At the age of 18, Williams was one of the youngest of 700 volunteers for Freedom Summer, but he was already deeply attuned to the Civil Rights movement. A century after the Civil War, Mississippi was waging a last-ditch effort to preserve Jim Crow. Murders, assassinations and black bodies floating in rivers scared away even Martin Luther King Jr.’s Southern Christian Leadership Conference. Racial savagery had become so common it no longer warranted front-page news.
But Williams felt he had to go. “There was a sense that this was not some crazy escapade,” he says. “This was going to be written down, talked about. This was a sea change in the United States.”
In mid-June, with his parents’ cautious blessing, Williams hitchhiked to a leafy Ohio campus for six days of training. There, SNCC staffers struggled to prepare college kids for Mississippi’s “closed society.” Volunteers were taught how to take a beating—to curl up, cover their heads, protect vital organs. They also heard firsthand stories of drive-by shootings, firebombs exploding in the night and marchers who were beaten in custody. “It just scared the crap out of us,” Williams wrote in his journal at the time. A few students went home. But he and nine others boarded a bus rocking with freedom songs and bound for Panola County, Miss. From tumbledown sharecropper shacks to billboards reading “Impeach Earl Warren,” the rural enclave felt like a foreign country.
Williams had been warned about white Mississippi, but that first day, black Mississippi overwhelmed him. Beneath the scorching sun, blacks rushed up to shake his hand and thank him for coming. At a “juke joint,” he and fellow volunteers drew a crowd eager to meet them and share local moonshine. That evening, however, the welcome turned grim, with reports of the disappearance of two white college kids—Andrew Goodman and Michael Schwerner—and their friend James Chaney, who was black. Williams had met all three during his training in Ohio. Now, although no one dared say it, everyone in SNCC knew the three were dead.
As the slayings drew national attention to Mississippi, Williams began working to take democracy door to door. For generations, sharecroppers who registered to vote were fired from their plantations or shot at from passing pickup trucks. But in Panola County, a recent federal injunction had outlawed the literacy tests and poll taxes that kept black registration to just 7 percent. All summer, Williams recruited dozens of black voters, often accompanying them to the courthouse to register. Retaliation was minimal—there were simply too many targets. Yet he saw his share of Mississippi’s burning rage.
Writing to his parents in early August, Williams predicted trouble: “The whole state is beginning to tighten up. In the last week people have been shot at in the daytime on the streets of Greenwood, and a mob attacked two Civil Rights workers there.” A few days later, a tear gas bomb hit a home where Williams had stayed. Shotgun blasts soon followed. Coming to the courthouse one day, Williams found a dead rattlesnake nailed to the front door.

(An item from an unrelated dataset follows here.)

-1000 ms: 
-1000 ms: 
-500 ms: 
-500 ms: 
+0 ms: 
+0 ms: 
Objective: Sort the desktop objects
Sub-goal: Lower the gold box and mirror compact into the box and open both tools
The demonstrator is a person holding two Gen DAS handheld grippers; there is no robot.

“All summer, there was a sense that anything could happen at any moment,” he says. “A constant sense of not knowing what to expect.”
But his wry humor kept him on the job. “He was kind of goofy, kind of crazy,” says fellow volunteer Claire O’Connor, who went on to become a community organizer and is now retired. “We could always depend on him to be funny.”
In late August of 1964, Williams journeyed to Atlantic City to witness more history. At the Democratic National Convention there, “Freedom Democrats” demanded to be seated in lieu of Mississippi’s all-white delegation. President Lyndon Johnson’s back-room deals undercut the challenge, but Freedom Democrats were guaranteed that future conventions would never be segregated.
Come September, Williams stayed on in Mississippi, deferring enrollment at the University of Pennsylvania. “I knew Mississippi was far more educational than anything I’d get at Penn,” he says. Through the fall and winter, he drove dusty back roads, stopped at shacks and spoke in one-room churches. One afternoon, as he met with sharecroppers, he spotted the dust plume of pickup trucks roaring toward him. Several white men jumped out and surrounded him, threatening to throw him in the Tallahatchie River. They ultimately took Williams to the sheriff’s office, where he spent two days in jail on a vagrancy charge. By the spring of 1965, Williams’ brushes with violence and danger had grown more frequent, and he decided it was time to leave.
“I’d given it a good shot,” he says. “I had been involved in lot of different parts of it, I’d met extraordinary people, and maybe this was as far as it went.” He and a fellow volunteer left Mississippi and spent the summer at the University of California, Berkeley, where Freedom Summer veteran Mario Savio was leading protests against a ban prohibiting political activity on campus. By August 1965, President Johnson signed the Voting Rights Act, opening the doors to the massive black registration that changed American politics.
After his year in Mississippi, Williams spent a decade roaming, trying to figure out the nation he thought he had known. Finally settling down, he studied architecture at the Pratt Institute in Brooklyn and then worked in Manhattan before coming to Williams College in 1989.
He returned to Mississippi for the first time in 2004 as one of the subjects of a book on Freedom Summer. He barely recognized the place. Despite dogged poverty, Mississippi now has hundreds of black police officers, judges and mayors, and more black legislators than any other state in the U.S. Then, on Inauguration Day 2009, inspired by discussions about inclusivity and privilege taking place at the College, he shared his story with his colleagues in the facilities office.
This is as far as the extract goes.